[Work required] Every entry in the data is to be written out exactly; no picture belongs in the copy.

[Excerpts from a dataset]
::::

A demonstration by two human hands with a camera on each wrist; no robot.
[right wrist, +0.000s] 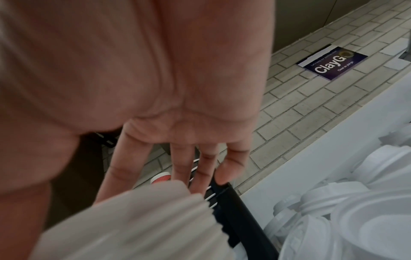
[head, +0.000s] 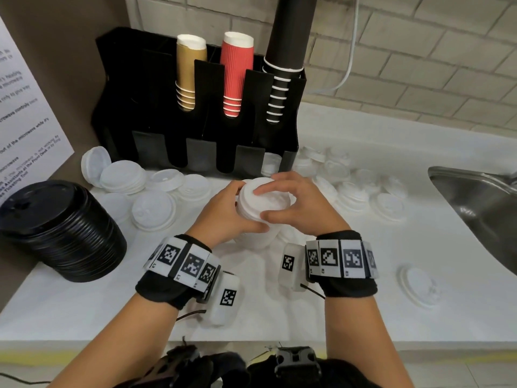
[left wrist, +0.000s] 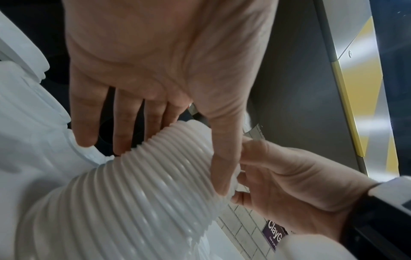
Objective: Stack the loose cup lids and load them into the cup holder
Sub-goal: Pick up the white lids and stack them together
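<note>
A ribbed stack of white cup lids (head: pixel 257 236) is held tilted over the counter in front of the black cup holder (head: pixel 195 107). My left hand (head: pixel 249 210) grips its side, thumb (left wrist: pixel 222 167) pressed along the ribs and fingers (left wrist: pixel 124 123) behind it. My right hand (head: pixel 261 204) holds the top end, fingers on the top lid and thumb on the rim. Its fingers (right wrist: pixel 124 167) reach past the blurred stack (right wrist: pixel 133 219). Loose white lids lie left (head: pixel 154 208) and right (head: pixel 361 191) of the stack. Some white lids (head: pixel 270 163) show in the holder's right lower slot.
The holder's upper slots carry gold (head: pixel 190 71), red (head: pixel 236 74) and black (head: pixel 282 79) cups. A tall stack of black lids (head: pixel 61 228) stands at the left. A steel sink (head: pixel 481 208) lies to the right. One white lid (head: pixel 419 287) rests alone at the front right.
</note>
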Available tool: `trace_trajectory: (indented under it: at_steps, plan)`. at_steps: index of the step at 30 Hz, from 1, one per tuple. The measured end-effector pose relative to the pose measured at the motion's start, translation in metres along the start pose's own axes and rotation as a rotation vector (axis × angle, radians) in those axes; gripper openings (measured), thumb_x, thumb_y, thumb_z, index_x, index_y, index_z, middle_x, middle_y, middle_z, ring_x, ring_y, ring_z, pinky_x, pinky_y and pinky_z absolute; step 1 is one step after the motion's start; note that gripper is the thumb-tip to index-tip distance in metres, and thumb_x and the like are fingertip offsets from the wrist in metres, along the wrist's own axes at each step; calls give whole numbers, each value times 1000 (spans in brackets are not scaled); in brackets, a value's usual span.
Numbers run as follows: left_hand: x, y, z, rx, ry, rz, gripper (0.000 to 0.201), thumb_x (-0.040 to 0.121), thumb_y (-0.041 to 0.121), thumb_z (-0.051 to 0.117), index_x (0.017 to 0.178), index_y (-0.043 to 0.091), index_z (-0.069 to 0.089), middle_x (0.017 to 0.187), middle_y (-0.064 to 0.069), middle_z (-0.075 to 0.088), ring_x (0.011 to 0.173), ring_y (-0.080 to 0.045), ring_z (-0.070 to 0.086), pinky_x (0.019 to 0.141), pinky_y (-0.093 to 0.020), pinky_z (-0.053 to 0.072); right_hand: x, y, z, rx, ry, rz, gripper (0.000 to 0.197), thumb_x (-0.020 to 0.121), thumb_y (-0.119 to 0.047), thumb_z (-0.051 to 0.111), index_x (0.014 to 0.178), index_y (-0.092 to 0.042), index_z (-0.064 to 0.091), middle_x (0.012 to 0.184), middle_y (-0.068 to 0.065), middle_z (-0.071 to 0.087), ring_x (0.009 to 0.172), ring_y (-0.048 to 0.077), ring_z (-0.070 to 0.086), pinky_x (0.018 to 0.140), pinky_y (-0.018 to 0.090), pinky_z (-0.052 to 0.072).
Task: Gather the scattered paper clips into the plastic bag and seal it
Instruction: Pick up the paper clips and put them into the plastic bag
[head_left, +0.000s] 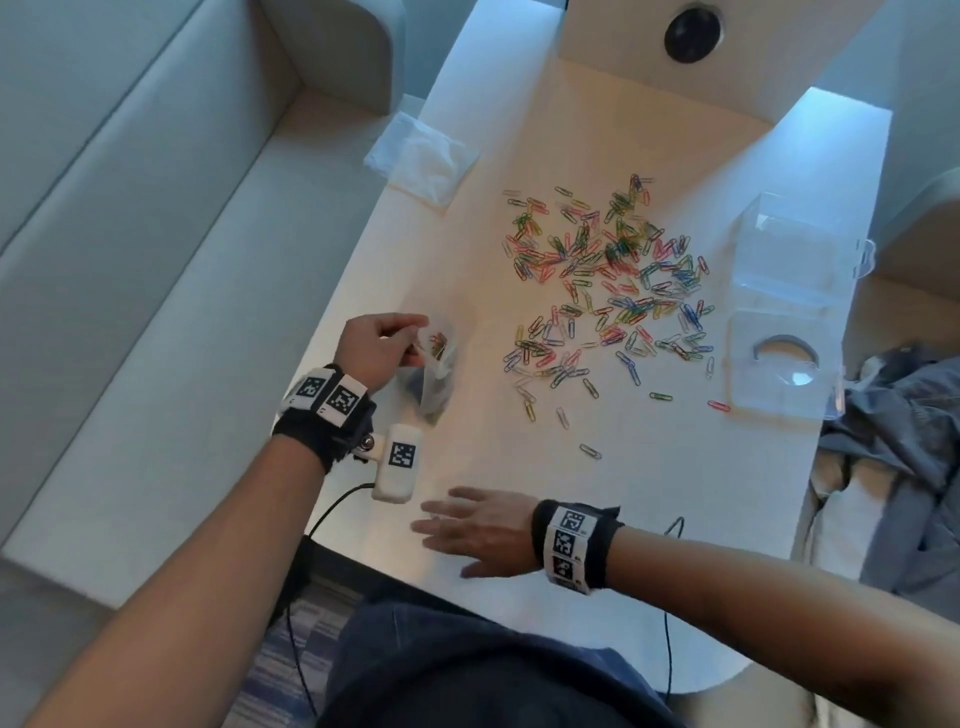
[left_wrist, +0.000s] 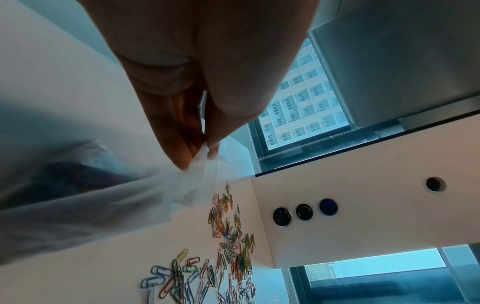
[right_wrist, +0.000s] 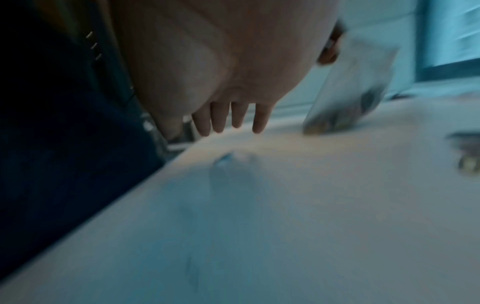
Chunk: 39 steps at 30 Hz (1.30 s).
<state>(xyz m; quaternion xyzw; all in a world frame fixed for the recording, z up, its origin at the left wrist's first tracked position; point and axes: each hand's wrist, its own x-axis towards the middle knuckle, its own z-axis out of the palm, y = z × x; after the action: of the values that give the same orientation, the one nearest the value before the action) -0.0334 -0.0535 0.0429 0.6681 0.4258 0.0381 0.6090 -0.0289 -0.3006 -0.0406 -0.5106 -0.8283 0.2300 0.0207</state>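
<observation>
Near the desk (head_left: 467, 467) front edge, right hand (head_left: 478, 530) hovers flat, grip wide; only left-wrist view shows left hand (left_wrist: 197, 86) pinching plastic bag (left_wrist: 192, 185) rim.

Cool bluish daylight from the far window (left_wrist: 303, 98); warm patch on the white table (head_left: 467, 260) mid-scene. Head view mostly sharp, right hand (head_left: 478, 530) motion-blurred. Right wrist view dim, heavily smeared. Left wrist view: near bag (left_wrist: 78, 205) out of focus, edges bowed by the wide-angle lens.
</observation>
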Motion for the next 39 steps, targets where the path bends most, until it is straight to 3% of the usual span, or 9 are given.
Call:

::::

[Exercise result]
A demonstration by two human hands with a camera on each wrist; no robot.
[right wrist, +0.000s] 
[head, +0.000s] 
[left wrist, +0.000s] 
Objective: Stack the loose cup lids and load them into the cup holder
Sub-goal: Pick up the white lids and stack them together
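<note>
A ribbed stack of white cup lids (head: pixel 257 236) is held tilted over the counter in front of the black cup holder (head: pixel 195 107). My left hand (head: pixel 249 210) grips its side, thumb (left wrist: pixel 222 167) pressed along the ribs and fingers (left wrist: pixel 124 123) behind it. My right hand (head: pixel 261 204) holds the top end, fingers on the top lid and thumb on the rim. Its fingers (right wrist: pixel 124 167) reach past the blurred stack (right wrist: pixel 133 219). Loose white lids lie left (head: pixel 154 208) and right (head: pixel 361 191) of the stack. Some white lids (head: pixel 270 163) show in the holder's right lower slot.
The holder's upper slots carry gold (head: pixel 190 71), red (head: pixel 236 74) and black (head: pixel 282 79) cups. A tall stack of black lids (head: pixel 61 228) stands at the left. A steel sink (head: pixel 481 208) lies to the right. One white lid (head: pixel 419 287) rests alone at the front right.
</note>
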Available tool: `trace_trajectory: (indented under it: at_steps, plan)`. at_steps: index of the step at 30 Hz, from 1, one per tuple. The measured end-effector pose relative to the pose measured at the motion's start, translation in metres along the start pose's own axes and rotation as a rotation vector (axis × angle, radians) in those axes; gripper openings (measured), thumb_x, thumb_y, thumb_z, index_x, index_y, index_z, middle_x, middle_y, middle_z, ring_x, ring_y, ring_z, pinky_x, pinky_y and pinky_z absolute; step 1 is one step after the motion's start; note that gripper is the thumb-tip to index-tip distance in metres, and thumb_x and the like are fingertip offsets from the wrist in metres, along the wrist's own axes at each step; calls give whole numbers, each value times 1000 (spans in brackets are not scaled); in brackets, a value's usual span.
Numbers run as follows: left_hand: x, y, z, rx, ry, rz, gripper (0.000 to 0.201), thumb_x (-0.040 to 0.121), thumb_y (-0.041 to 0.121), thumb_z (-0.051 to 0.117), index_x (0.017 to 0.178), index_y (-0.043 to 0.091), index_z (-0.069 to 0.089), middle_x (0.017 to 0.187), middle_y (-0.064 to 0.069), middle_z (-0.075 to 0.088), ring_x (0.011 to 0.173), ring_y (-0.080 to 0.045), ring_z (-0.070 to 0.086), pinky_x (0.019 to 0.141), pinky_y (-0.093 to 0.020), pinky_z (-0.053 to 0.072); right_hand: x, y, z, rx, ry, rz, gripper (0.000 to 0.197), thumb_x (-0.020 to 0.121), thumb_y (-0.119 to 0.047), thumb_z (-0.051 to 0.111), index_x (0.014 to 0.178), index_y (-0.092 to 0.042), index_z (-0.064 to 0.091), middle_x (0.012 to 0.184), middle_y (-0.068 to 0.065), middle_z (-0.071 to 0.087), ring_x (0.009 to 0.172), ring_y (-0.048 to 0.077), ring_z (-0.070 to 0.086), pinky_x (0.018 to 0.140), pinky_y (-0.018 to 0.090), pinky_z (-0.052 to 0.072).
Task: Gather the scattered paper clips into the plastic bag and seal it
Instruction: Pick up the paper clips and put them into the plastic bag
[head_left, +0.000s] 
[left_wrist, +0.000s] 
[right_wrist, +0.000s] 
Chunk: 39 steps at 30 Hz (1.30 s).
<state>(xyz m; quaternion xyzw; all in a world frame fixed for the recording, z up, its origin at the left wrist's first tracked position; point and axes: each hand's wrist, its own x-axis towards the middle knuckle, its own z-axis out of the palm, y = z × x; after the action: of the values that give the same orientation, the one nearest the value before the action) -0.0334 -0.0535 0.0429 0.6681 0.4258 0.0381 0.6090 -0.0289 -0.3006 -0.0406 -0.5106 -0.8283 0.2300 0.0207</state>
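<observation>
Near the desk (head_left: 467, 467) front edge, right hand (head_left: 478, 530) hovers flat, grip wide; only left-wrist view shows left hand (left_wrist: 197, 86) pinching plastic bag (left_wrist: 192, 185) rim.

Cool bluish daylight from the far window (left_wrist: 303, 98); warm patch on the white table (head_left: 467, 260) mid-scene. Head view mostly sharp, right hand (head_left: 478, 530) motion-blurred. Right wrist view dim, heavily smeared. Left wrist view: near bag (left_wrist: 78, 205) out of focus, edges bowed by the wide-angle lens.
</observation>
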Motion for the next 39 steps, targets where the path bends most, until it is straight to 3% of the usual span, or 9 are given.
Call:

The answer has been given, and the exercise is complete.